EXERCISE INSTRUCTIONS ::
Please copy, exactly as they appear below, the lines from the one containing "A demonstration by" through the one containing "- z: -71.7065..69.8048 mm".

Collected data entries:

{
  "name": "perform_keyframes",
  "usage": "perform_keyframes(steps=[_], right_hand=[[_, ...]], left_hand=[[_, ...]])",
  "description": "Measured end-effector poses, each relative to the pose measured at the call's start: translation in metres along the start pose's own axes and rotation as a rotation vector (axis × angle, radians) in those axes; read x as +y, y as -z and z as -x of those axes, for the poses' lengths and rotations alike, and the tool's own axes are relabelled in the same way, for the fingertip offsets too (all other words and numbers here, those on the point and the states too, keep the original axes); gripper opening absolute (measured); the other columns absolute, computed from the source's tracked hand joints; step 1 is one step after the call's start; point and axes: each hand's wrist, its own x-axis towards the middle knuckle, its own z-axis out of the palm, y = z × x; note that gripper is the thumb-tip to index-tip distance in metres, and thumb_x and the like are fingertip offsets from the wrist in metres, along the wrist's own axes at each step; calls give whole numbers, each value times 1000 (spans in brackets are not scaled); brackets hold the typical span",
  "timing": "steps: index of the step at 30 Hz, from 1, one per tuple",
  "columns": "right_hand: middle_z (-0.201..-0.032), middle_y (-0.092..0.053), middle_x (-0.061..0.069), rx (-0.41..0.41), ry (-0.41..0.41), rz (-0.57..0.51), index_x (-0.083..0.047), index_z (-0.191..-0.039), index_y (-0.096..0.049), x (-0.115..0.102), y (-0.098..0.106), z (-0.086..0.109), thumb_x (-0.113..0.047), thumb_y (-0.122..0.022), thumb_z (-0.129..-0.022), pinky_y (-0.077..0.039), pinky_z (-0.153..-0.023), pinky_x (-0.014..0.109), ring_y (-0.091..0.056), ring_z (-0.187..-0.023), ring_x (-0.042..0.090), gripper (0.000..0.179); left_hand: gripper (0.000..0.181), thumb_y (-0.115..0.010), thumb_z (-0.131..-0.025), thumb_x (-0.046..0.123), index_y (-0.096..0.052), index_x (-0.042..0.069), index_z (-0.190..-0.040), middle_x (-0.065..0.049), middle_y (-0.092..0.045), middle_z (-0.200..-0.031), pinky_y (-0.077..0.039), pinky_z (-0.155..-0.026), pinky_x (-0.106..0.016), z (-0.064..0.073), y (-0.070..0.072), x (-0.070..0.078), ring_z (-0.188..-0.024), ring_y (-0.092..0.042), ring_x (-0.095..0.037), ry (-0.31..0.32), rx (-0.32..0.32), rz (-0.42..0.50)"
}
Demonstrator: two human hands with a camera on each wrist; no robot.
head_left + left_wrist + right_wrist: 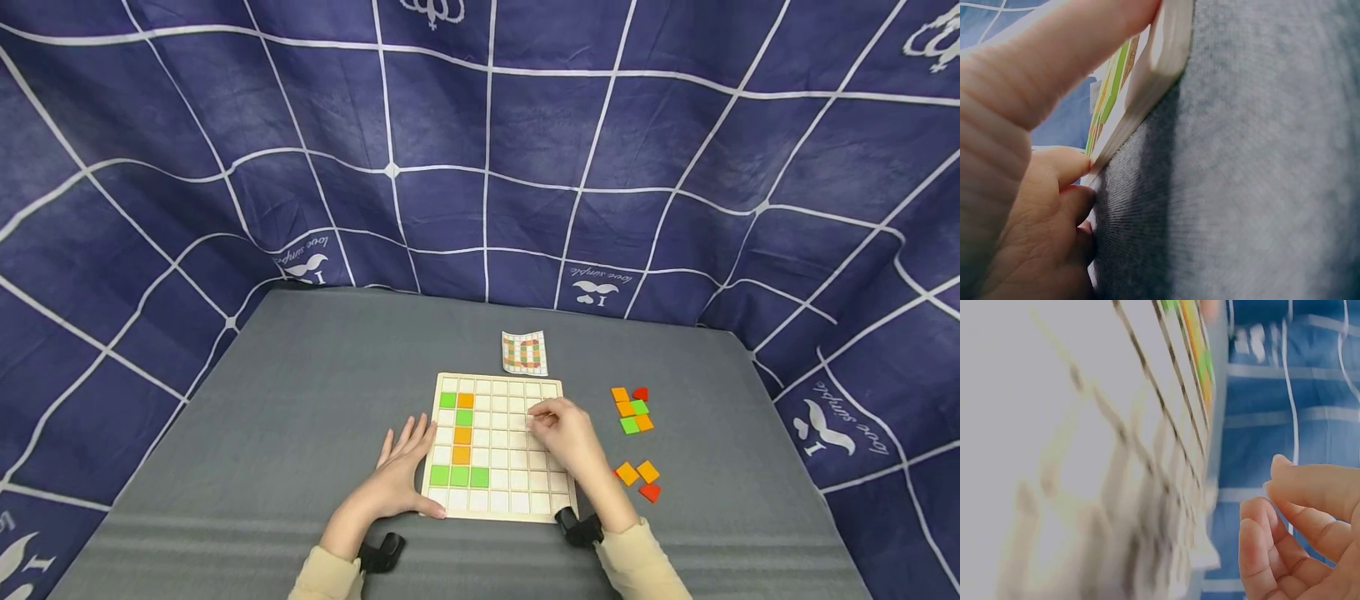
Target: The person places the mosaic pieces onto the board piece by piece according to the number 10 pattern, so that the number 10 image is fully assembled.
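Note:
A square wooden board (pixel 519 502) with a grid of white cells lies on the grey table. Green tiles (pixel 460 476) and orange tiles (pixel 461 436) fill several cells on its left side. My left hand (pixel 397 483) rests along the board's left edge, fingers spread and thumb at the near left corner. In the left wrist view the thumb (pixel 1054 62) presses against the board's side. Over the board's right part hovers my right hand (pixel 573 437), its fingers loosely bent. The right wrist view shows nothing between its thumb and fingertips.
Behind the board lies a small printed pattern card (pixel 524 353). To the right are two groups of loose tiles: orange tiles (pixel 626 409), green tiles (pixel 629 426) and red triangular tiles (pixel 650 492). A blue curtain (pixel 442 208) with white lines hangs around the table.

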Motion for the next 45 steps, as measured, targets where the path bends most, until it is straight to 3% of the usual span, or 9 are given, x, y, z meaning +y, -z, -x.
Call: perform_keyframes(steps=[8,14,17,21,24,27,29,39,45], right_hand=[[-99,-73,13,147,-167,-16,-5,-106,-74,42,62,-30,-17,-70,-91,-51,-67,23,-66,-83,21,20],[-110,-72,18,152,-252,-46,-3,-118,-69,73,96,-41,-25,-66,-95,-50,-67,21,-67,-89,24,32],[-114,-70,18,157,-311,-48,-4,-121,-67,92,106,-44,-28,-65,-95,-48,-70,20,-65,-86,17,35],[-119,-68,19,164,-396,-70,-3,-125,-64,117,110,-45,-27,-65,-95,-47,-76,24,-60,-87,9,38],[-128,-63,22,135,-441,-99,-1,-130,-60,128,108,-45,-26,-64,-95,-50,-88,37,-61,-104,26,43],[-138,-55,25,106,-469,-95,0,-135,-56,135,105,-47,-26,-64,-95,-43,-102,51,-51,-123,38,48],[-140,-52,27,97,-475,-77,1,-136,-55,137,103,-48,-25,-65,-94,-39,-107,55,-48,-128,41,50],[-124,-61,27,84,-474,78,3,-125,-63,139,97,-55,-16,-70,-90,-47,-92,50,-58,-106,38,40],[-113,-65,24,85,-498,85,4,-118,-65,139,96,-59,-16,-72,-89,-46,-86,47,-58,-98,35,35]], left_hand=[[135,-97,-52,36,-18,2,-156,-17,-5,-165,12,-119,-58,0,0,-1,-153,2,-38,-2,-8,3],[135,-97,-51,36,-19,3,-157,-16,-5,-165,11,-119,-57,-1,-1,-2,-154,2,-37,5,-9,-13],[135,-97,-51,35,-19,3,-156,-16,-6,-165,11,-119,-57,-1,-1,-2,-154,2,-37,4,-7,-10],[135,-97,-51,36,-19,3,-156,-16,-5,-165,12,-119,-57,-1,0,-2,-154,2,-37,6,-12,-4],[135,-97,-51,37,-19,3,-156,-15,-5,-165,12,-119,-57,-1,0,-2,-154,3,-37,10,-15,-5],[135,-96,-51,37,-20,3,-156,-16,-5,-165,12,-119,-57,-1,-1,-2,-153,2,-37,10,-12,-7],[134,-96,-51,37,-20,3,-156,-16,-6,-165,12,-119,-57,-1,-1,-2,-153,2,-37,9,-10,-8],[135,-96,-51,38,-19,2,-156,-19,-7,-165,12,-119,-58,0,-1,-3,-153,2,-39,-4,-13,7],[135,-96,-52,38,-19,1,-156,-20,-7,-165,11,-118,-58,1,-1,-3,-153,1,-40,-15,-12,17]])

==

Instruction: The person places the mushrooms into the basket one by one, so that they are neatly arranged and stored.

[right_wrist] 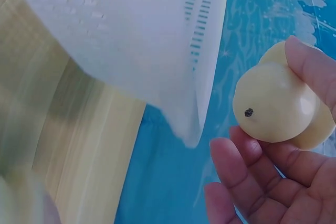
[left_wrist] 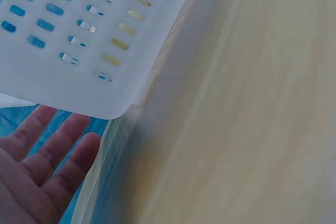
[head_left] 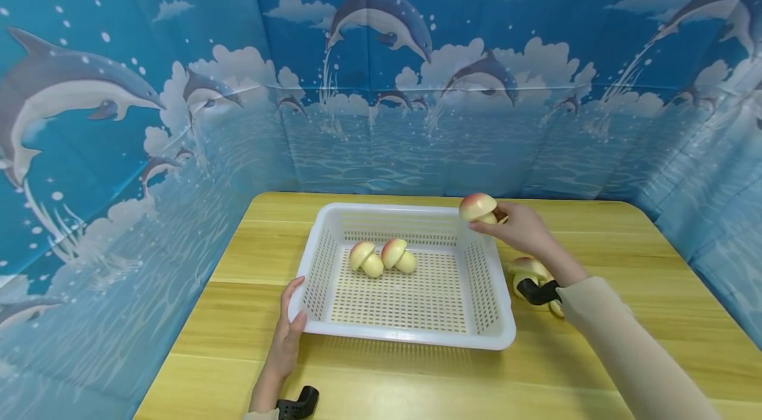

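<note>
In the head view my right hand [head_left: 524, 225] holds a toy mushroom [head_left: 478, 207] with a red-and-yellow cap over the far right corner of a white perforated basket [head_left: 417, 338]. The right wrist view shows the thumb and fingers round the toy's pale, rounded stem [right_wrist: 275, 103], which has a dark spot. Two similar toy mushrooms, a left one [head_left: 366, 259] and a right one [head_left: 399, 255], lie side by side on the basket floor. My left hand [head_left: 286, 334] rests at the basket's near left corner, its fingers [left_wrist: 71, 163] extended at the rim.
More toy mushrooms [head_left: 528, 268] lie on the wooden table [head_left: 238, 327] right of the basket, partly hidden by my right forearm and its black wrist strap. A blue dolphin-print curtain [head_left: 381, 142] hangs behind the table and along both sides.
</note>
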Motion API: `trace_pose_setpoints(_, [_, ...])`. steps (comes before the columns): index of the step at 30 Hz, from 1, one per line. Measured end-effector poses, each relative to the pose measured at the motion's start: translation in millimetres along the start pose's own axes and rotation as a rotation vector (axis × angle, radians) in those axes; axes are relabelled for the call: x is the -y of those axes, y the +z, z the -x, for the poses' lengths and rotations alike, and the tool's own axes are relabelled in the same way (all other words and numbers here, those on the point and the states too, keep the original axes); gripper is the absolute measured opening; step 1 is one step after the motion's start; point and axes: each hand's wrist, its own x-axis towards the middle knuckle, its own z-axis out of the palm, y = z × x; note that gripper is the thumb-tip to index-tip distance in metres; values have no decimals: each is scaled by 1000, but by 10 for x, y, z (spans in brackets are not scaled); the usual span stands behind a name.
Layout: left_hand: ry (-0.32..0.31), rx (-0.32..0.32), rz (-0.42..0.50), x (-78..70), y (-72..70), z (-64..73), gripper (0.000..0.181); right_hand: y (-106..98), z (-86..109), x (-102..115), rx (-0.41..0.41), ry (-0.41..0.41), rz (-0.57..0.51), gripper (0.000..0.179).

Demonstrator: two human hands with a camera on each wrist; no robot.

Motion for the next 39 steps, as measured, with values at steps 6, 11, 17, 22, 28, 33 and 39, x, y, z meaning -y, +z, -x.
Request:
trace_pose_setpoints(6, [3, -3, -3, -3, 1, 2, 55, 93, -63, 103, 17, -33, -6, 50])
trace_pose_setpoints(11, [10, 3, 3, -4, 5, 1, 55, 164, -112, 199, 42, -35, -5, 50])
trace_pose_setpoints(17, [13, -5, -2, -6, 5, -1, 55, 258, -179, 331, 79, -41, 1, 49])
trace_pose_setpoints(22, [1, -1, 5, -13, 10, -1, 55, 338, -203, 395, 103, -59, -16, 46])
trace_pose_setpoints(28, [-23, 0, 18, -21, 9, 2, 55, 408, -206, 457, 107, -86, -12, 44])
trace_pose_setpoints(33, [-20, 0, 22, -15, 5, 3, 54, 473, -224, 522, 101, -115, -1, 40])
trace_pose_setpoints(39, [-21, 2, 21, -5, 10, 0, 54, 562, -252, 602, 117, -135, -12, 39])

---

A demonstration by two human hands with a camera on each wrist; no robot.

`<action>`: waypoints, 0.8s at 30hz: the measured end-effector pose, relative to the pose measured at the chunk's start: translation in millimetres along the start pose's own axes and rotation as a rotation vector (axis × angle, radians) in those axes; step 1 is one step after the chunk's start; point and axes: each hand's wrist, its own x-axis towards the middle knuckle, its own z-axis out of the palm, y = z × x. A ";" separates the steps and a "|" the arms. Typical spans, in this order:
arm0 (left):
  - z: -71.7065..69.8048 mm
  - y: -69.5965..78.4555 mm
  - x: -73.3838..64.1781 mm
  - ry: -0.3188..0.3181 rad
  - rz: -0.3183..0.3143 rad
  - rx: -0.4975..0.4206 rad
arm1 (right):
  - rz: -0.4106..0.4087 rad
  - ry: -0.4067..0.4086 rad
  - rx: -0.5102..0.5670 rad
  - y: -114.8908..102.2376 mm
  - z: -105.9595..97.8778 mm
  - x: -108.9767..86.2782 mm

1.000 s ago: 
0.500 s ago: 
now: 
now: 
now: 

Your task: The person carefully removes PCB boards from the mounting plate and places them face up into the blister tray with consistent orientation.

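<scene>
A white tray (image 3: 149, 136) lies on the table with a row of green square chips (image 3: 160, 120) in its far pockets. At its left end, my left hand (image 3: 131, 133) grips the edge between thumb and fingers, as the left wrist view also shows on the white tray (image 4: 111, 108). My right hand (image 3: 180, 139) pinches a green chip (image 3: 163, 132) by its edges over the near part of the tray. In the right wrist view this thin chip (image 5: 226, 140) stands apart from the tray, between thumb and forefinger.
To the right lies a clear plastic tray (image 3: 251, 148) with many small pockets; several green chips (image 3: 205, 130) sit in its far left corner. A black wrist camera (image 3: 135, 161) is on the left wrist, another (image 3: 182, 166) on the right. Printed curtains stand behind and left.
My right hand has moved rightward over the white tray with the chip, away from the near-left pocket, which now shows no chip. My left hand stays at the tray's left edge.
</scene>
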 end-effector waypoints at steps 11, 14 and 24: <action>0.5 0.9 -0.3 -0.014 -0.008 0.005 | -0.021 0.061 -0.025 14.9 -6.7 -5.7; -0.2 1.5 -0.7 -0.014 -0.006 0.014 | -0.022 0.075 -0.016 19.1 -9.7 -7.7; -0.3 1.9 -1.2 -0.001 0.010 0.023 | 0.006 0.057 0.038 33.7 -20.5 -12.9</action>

RESPONSE AREA ::
A demonstration by two human hands with a camera on each wrist; no robot.

`<action>`: waypoints, 0.8s at 30hz: the measured end-effector pose, relative to the pose measured at the chunk's start: translation in millimetres along the start pose's own axes and rotation as a rotation vector (axis × angle, radians) in those axes; step 1 is one step after the chunk's start; point and axes: each hand's wrist, its own x-axis towards the middle knuckle, its own z-axis out of the palm, y = z × x. A ";" separates the steps and a "|" the arms. Typical spans, in this order:
arm0 (left):
  - z: -71.7065..69.8048 mm

There is no more output for this exercise.